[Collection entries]
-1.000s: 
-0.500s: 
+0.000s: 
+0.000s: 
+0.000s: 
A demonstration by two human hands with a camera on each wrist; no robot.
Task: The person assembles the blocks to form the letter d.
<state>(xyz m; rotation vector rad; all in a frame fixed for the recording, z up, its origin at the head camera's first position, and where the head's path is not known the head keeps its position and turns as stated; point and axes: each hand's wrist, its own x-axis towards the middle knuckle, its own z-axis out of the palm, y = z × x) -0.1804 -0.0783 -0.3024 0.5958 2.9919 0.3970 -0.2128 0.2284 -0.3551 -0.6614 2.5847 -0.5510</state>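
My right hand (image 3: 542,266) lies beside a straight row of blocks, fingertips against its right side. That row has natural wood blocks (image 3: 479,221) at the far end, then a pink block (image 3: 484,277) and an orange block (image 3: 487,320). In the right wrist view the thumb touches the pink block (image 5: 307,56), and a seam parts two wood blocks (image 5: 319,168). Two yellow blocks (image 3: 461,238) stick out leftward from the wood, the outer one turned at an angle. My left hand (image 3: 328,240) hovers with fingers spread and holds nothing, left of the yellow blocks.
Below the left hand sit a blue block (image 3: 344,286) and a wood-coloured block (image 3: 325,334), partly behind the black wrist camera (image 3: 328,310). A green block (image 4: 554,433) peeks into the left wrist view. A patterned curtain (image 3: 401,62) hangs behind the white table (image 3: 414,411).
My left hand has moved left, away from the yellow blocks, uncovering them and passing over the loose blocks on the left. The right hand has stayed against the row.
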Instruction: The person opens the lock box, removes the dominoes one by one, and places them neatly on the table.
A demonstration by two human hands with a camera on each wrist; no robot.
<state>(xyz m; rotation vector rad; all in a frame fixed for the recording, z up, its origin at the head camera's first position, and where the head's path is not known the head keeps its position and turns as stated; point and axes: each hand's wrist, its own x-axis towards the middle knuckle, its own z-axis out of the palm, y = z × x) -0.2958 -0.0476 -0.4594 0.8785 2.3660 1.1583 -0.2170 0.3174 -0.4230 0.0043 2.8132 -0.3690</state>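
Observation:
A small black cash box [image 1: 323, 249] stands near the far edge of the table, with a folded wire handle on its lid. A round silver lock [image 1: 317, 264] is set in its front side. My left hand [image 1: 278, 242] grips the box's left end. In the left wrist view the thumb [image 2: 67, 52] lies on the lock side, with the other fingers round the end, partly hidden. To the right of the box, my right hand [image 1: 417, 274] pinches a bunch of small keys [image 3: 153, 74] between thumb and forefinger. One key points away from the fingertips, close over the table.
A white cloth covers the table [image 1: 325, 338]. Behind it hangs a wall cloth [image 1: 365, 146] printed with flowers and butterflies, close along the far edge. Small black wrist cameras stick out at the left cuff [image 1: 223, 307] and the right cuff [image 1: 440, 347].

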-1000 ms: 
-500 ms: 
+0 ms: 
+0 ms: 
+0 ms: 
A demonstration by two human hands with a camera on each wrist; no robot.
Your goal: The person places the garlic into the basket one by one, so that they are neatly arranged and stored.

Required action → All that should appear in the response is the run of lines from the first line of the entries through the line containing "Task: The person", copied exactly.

Result of this exercise →
-1.000s: 
-0.500s: 
+0.000s: 
+0.000s: 
+0.000s: 
A demonstration by two human hands with a camera on each wrist; no robot.
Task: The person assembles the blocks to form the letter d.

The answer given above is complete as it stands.